Two Outstanding Shares to Invest in, Currently Sitting 20% Lower than Their Yearly Peak Prices
Two Outstanding Shares to Invest in, Currently Sitting 20% Lower than Their Yearly Peak Prices
Investors frequently oscillate between extremes, assigning lavish prices to some investments while undervaluing others. Currently, the S&P 500 is surging towards new record-breaking highs. However, certain sector leaders are struggling to keep up, with major players like United Parcel Service (UPS, -2.75%) and Nucor (NUE, -2.50%) currently around 20% below their 52-week peaks.
There are valid reasons to consider both of these underperformers.
UPS is in the midst of a turnaround
The reason why UPS is lagging behind the market is straightforward. In a nutshell, the company hasn't been performing at its best recently. For instance, through the first nine months of 2024, UPS's operating profit dropped to $5.5 billion from approximately $6.7 billion during the same period in 2023. The operating margin also reduced to 8.4% from 10.1%. Investors, needless to say, aren't enthused about the situation.
However, not all news is negative. UPS is one of a few significant package delivery companies. As more consumers shop online, the company is likely to benefit from this trend in the long term. Management is working tirelessly to enhance performance, and the efforts are starting to show results. The third-quarter operating profit increased to around $2 billion from $1.3 billion in the same quarter in 2023. The operating margin also improved to 8.9% from 6.4%. While it's not a full recovery yet, UPS seems to be heading in the right direction.
Furthermore, UPS has increased its dividend for 15 consecutive years. The stock currently offers an appealing 4.9% dividend yield. If you're comfortable with a turnaround situation, which appears to be approaching a crucial turning point, UPS could be an excellent addition to your portfolio.

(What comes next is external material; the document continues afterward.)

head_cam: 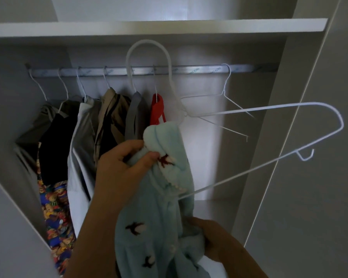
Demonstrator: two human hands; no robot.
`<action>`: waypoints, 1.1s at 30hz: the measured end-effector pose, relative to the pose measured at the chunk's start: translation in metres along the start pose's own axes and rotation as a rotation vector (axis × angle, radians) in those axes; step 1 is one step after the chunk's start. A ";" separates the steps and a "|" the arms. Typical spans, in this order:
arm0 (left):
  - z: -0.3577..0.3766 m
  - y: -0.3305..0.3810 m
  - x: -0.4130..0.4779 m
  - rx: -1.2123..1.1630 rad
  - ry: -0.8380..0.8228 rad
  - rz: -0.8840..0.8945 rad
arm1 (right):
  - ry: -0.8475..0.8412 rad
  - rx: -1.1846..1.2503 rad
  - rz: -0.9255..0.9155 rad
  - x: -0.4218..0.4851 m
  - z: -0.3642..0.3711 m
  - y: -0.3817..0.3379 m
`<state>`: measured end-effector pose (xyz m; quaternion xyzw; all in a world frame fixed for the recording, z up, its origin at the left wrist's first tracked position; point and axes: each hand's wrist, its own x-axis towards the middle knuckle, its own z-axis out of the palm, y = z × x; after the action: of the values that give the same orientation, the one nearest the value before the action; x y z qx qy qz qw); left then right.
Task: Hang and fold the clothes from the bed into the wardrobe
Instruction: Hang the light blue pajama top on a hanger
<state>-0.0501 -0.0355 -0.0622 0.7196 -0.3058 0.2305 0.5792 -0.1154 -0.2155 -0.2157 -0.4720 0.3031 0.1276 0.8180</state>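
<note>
Faces an open wardrobe [279, 77]. Grips the top of a pale-blue fleece [155, 217] in the left hand [125, 167], with fingers [132, 147] and thumb curled tight round a bunch near its neck. Clutches a lower fold of the same fleece in the right hand [215, 239], fingers closed into the cloth. Holds the fleece up in front of the hanging space, below the rail [189, 69] and just right of the clothes already hung. Carries a white wire hanger [269, 106] half inside the fleece: one shoulder buried in the cloth, the other jutting far out to the right, the hook rising in front of the rail. Shows dark bird shapes scattered over the fleece. Keeps six hung pieces along the rail to the left, among them a red top [156, 111], a grey one [134, 115], a khaki one [111, 113], a white shirt [82, 137] and a black one [56, 147], with a bear-print cloth [56, 213] below. Leaves a bare hanger [226, 83] on the rail at the right, under the shelf [149, 27].
</note>
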 end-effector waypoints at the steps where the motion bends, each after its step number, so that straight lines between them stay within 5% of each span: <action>1: -0.002 -0.003 0.001 0.013 -0.009 0.005 | -0.008 0.015 0.008 0.001 -0.001 0.001; 7: -0.024 -0.028 -0.003 0.135 -0.054 -0.058 | -0.012 0.157 -0.174 -0.003 -0.015 -0.024; 14: -0.048 -0.058 -0.016 0.199 -0.146 -0.345 | -0.128 0.401 -0.387 -0.031 -0.021 -0.063; 24: -0.047 -0.074 -0.027 0.168 -0.307 -0.507 | -0.166 0.300 -0.355 -0.052 -0.004 -0.093; 33: -0.017 -0.067 -0.033 -0.144 -0.101 -0.564 | 0.232 0.044 -0.599 -0.046 0.007 -0.098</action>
<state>-0.0251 -0.0034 -0.1273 0.7439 -0.1376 0.0019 0.6539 -0.1006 -0.2567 -0.1164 -0.5338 0.2448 -0.1801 0.7891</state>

Nucor is managing another industry swing gracefully
Nucor's story is drastically different. It's one of the largest steelmakers in North America, with a diverse business that includes both bulk steel and premium specialty products. Nucor is undeniably one of the best-managed steel companies in the world. However, the steel industry is inherently cyclical. Current market conditions are unfavorable, leading investors to sell off Nucor.
In numbers, Nucor's third-quarter revenue in 2024 decreased by 8% compared to the second quarter of the year and 15% compared to the third quarter of 2023. Despite the decline, this isn't an unprecedented event. When industry conditions are favorable, Nucor performs well. Conversely, it underperforms when conditions aren't favorable. However, over the long term, Nucor has consistently shown its ability to navigate industry cycles.

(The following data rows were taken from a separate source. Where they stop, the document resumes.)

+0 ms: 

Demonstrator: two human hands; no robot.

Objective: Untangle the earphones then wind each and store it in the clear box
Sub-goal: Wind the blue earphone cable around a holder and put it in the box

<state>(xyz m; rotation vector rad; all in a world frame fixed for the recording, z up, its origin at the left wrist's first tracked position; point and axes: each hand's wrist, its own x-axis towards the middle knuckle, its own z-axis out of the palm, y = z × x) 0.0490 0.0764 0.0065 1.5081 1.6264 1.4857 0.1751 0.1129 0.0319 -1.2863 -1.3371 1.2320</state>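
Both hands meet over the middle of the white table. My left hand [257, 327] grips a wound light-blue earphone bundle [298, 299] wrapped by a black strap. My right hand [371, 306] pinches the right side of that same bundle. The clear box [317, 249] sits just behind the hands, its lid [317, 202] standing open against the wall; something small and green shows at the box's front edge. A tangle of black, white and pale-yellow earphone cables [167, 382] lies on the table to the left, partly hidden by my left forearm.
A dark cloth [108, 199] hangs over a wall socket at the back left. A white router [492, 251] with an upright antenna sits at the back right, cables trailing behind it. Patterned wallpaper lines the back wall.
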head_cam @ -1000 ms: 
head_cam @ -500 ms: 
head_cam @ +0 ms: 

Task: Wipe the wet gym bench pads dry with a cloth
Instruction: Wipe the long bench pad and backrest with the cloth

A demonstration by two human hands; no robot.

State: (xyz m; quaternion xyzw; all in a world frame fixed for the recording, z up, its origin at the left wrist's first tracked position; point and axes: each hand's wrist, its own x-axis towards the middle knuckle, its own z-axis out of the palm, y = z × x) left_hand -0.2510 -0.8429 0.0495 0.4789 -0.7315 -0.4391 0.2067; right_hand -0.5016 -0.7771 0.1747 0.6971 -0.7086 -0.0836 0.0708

The best evidence of this is Nucor's status as a Dividend King, a select group of companies that have increased their dividends annually for at least 50 years. Achieving such a record, especially in a cyclical industry like steel, is a testament to exceptional management. Nucor's strength lies in its focus on reinvesting in its business, particularly during weak periods, when it can maximize its investment returns. Currently, the company is in the midst of a capital spending plan, which management believes will prepare Nucor for even brighter future prospects. This is a story that should appeal to long-term investors.
Still standing strong
UPS and Nucor are time-tested companies with impressive histories of success. It's undeniable that both companies are facing challenges, with their stocks currently around 20% below their respective 52-week highs. Despite the broader market reaching new record highs, long-term investors might want to give these two industry giants a closer look.

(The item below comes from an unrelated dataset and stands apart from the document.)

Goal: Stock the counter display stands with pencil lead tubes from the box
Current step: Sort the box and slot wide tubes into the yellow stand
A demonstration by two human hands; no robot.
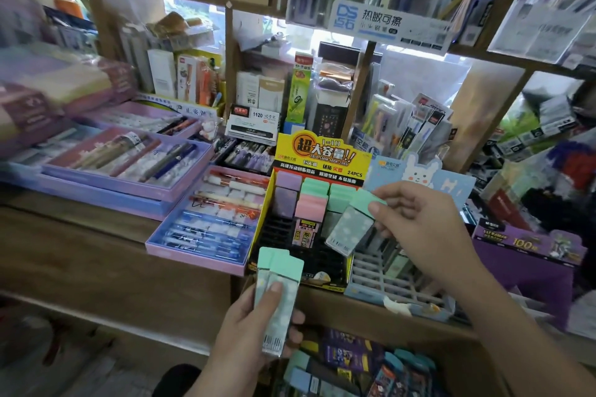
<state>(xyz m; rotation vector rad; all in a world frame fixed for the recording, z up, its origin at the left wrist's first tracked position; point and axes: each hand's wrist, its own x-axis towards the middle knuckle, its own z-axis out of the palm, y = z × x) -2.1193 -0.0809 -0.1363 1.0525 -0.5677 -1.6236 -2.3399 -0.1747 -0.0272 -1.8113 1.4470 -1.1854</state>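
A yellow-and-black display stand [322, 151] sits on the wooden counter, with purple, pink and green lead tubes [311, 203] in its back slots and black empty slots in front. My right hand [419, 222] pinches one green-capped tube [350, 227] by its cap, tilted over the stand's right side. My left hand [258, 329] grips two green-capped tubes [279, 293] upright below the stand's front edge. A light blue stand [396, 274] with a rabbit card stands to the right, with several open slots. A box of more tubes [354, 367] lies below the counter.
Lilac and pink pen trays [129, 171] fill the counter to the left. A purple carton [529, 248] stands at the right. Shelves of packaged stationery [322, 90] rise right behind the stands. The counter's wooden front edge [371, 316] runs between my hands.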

Considering their current underperformance in the market, it's worth exploring potential investment opportunities in both UPS and Nucor. Despite facing challenges, UPS is showing signs of improvement with a turnaround strategy in place, as evidenced by its increasing third-quarter operating profit and improved operating margin. The company's strong online shopping trends and consistent dividend payouts make it an appealing investment for those comfortable with turnaround situations.
Similarly, Nucor, another industry giant, is navigating the cyclical steel industry well. Despite current market conditions leading to a decrease in revenue, Nucor's status as a Dividend King and its focus on reinvesting during weaker periods demonstrate its ability to weather industry downturns and prepare for future growth. This long-term focus should appeal to investors seeking steady performance.